Negative Gravy and Positive Gravity will make us go the speed of light, we have not discovered it yet, but it is there. Read about the "Ebens" I read a 9345 page article.
Negative Gravy lol.
you don't age any faster or slower, you just gain more mass when you exert more energy into yourself as you hit just before the speed of light
at least, that's what einstein thought
I don't think you can orbit anything if you were going the speed of light... so you'd just go on forever, never to see earth again, sure your trajectory would change a tiny bit but... See ya
thats what e=mc^2 means!
[QUOTE=booster;19235039]So if we ever discover how to go that fast, Wouldn't that mean that we would be able to travel really far without ageing?[/QUOTE]
For someone spectating from outside, yes. For yourself, it won't be any different from what you feel like now.
[QUOTE=Yahnich;19234985]The baby would be one light year old :smug:[/QUOTE]
no match for my throbbing dick thoughhh
he got it wrong if a baby went at 99% of the speed of like he would age much slower. and his mind would to his perseption of time would slow and he would think he is going at normal speed. looking at other everyone else he sees will be going fast and aging fast
[editline]12:52AM[/editline]
[QUOTE=TheTalon;19243742]I don't think you can orbit anything if you were going the speed of light... so you'd just go on forever, never to see earth again, sure your trajectory would change a tiny bit but... See ya[/QUOTE]
black holes and other big this can stop light
If you were in the dark blackness of deep space traveling at faster than light speed and you flicked on a light switch, would it still be dark?
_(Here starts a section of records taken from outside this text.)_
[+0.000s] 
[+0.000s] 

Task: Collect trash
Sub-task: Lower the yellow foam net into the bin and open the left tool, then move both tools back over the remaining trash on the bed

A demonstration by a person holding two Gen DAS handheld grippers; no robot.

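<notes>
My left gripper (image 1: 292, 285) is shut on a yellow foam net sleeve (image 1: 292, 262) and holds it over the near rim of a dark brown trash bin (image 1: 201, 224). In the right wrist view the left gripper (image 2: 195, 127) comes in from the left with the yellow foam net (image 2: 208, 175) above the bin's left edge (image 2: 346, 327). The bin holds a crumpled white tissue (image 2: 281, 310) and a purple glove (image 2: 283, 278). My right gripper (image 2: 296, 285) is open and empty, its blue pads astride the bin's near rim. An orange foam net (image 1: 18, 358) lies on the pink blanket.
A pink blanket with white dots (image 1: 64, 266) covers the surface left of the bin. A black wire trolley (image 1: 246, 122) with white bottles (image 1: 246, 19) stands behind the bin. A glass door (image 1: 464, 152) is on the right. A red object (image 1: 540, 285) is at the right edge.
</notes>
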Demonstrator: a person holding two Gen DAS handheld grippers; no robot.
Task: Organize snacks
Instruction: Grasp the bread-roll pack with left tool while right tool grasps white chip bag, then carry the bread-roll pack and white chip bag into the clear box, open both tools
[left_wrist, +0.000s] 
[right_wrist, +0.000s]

Could you see the light if you took one step back? Are all cats gray in the dark?
You guys maybe don't get one thing - if you traveled near speed of light, you could live for hundreds of years, but only for outside observer. For you, the time would go at totally normal speed. You would live your normal life, but the outer space would look extremely sped up for you.
The point is, you would live longer for the rest of universe, but you wouldn't live longer in your own eyes. Living in fast moving vehicle in sake of longer life wouldn't help you that much, because you would have the same amount of time to live as you would have on earth, but you would spend the time much slower than the rest.
[QUOTE='-[ Fizzadar ]-;19243314']I've always wondered how traveling fast will slow down biological processes. I did A-Level physics and this is the kinda shit we talked about, but I just don't get how you can slow down the biological process.[/QUOTE]
It doesn't just slow down biological processes, it slows down time itself.
[QUOTE=Zeke129;19239585]Don't wormholes bend space, kind of like folding a piece of paper up and jumping from one corner to the other?[/QUOTE]
[img]http://upload.wikimedia.org/wikipedia/commons/a/af/Worm3.jpg[/img]
Basically, you make a hole through the paper and go through that instead of having to go around the long way.
[QUOTE=YoMother;19235730]You can't move at a minus speed[/QUOTE]
You guys forget that we can only perceive 3 dimensions, so possibly if we could discover a 4th then that is the key to moving his so called :airquote: "Minus Speed" backwards into time.
[QUOTE=AutoTurret;19249445]You guys forget that we can only perceive 3 dimensions, so possibly if we could discover a 4th then that is the key to moving his so called :airquote: "Minus Speed" backwards into time.[/QUOTE]
Then we could make a :airquote: laser beam, and with this :airquote: laser beam, we will blow up the moon.
This topic always hurts my head.
If a a person left the earth traveling at near-lightspeed, and keeps time as he normally would on earth, then returns to earth after 50 years of traveling, would more than 50 years have passed on earth?